Senator Newman asked the Minister for Health, upon notice, on 8 March 1994:

  Why is no Medicare rebate payable when a woman, on the advice of her doctor, undergoes a mammography to establish the suitability of hormone replacement therapy.

Senator Crowley —The Minister for Human Services and Health has provided the following answer to the honourable senator's question:

  Hormone replacement therapy (HRT) has two main uses: on a short-term basis for the alleviation of menopausal and other symptoms; and, on a long-term basis, to prevent or delay the development of post-menopausal osteoporosis and its associated fractures.

HRT is only one of a number of therapies used in the treatment of osteoporosis. Evidence of the effectiveness of long-term use of HRT in preventing fractures is inconclusive, especially on the duration of HRT needed to produce protective effects and the risks associated with extended use.
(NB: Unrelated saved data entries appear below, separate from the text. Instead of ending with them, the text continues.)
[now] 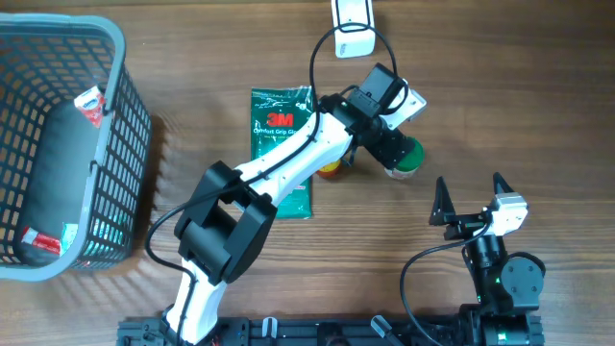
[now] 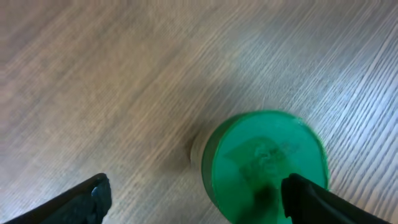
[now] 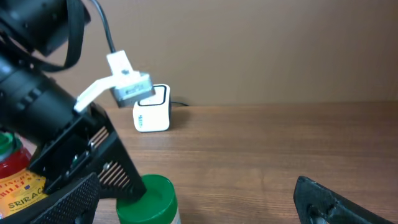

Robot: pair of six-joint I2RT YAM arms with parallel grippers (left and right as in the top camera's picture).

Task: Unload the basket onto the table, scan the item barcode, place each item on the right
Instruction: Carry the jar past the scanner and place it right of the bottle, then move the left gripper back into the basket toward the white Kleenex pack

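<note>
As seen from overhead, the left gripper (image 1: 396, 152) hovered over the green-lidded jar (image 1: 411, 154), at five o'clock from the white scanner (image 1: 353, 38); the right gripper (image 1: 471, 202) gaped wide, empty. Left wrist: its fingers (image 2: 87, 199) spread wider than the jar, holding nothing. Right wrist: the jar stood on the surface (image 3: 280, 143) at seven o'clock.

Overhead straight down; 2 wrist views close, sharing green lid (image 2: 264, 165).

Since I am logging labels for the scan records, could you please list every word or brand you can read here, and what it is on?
"3M": green packet.
"SRIRAC", cut by the frame edge: red sauce bottle.
Small line under the 3M logo: too small to read.
Labels on the dark item in the basket: too small.
Blue mark on the white scanner: blurred.
</note>
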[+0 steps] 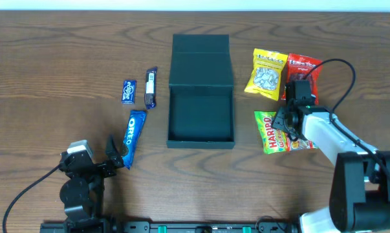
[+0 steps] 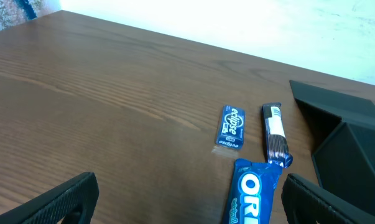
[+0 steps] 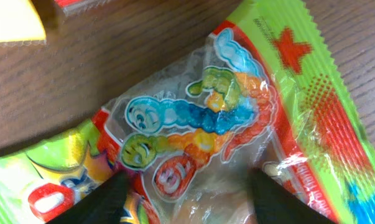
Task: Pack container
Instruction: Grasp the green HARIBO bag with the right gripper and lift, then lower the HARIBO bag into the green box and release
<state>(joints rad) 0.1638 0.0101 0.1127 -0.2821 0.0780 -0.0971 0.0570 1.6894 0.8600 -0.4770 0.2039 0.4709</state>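
Where right gripper point(image 3: 188, 186) overlaps, gummy bag point(image 1: 267, 129) half-hidden

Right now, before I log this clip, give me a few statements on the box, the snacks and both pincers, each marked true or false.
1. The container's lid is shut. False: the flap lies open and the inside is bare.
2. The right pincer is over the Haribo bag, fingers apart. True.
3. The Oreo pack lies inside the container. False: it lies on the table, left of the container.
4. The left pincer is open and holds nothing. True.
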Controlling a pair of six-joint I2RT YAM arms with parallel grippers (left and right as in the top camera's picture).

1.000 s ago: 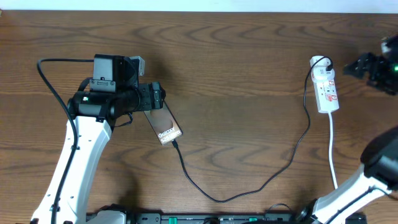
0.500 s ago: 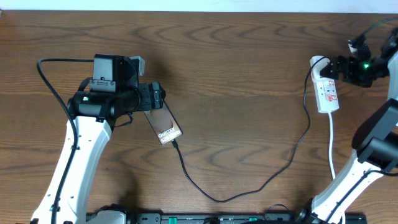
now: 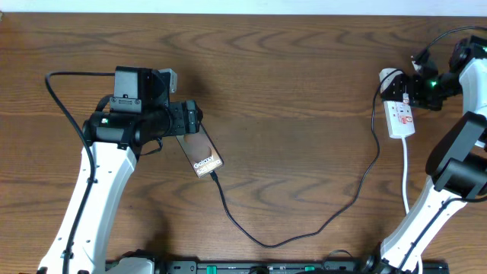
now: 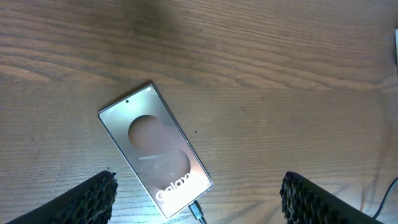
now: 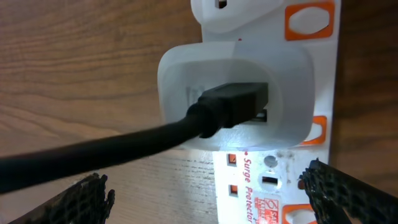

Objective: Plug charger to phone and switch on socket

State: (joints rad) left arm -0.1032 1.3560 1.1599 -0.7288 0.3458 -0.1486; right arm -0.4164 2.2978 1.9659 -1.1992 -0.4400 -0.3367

In particular, the issue of whether long-term use of HRT is associated with an increased risk of breast cancer is the subject of considerable controversy amongst the scientific and medical community. No clear consensus has been reached concerning the existence or magnitude of any increased risk of developing breast cancer in women receiving HRT on a long-term basis.

The Pharmaceutical Benefits Advisory Committee is planning to convene a consensus conference on the use of HRT in 1995. This should enable consensus to be reached on the implications of extended use of HRT for breast cancer risk.

In the interim, when assessing a woman's suitability for long-term use of HRT, it is a matter for the individual clinician to determine on the basis of clinical indications whether the patient is at risk of breast cancer and, if so, to order a mammogram.

The Government's funding arrangements for mammography recognise the dual use of mammography in the screening and diagnosis of breast cancer.

For mammography screening, special purpose grants have been made to the States and Territories which aim to ensure the provision on a national basis of a network of accredited screening and assessment facilities. The structure of the screening program was based on the recommendations of the Steering Committee established to evaluate the effectiveness of mammography screening. While services target women aged 50 to 69 years, the age group for whom research has demonstrated a clear health benefit from mammography screening, they are also available to women over 40 years of age. Services are provided at no cost to the patient and women are invited to undergo a screening mammogram every two years.

For diagnostic mammography, Medicare benefits are available where a woman presents to her doctor with symptoms or indications of malignancy in the breast, or with a family history of breast cancer.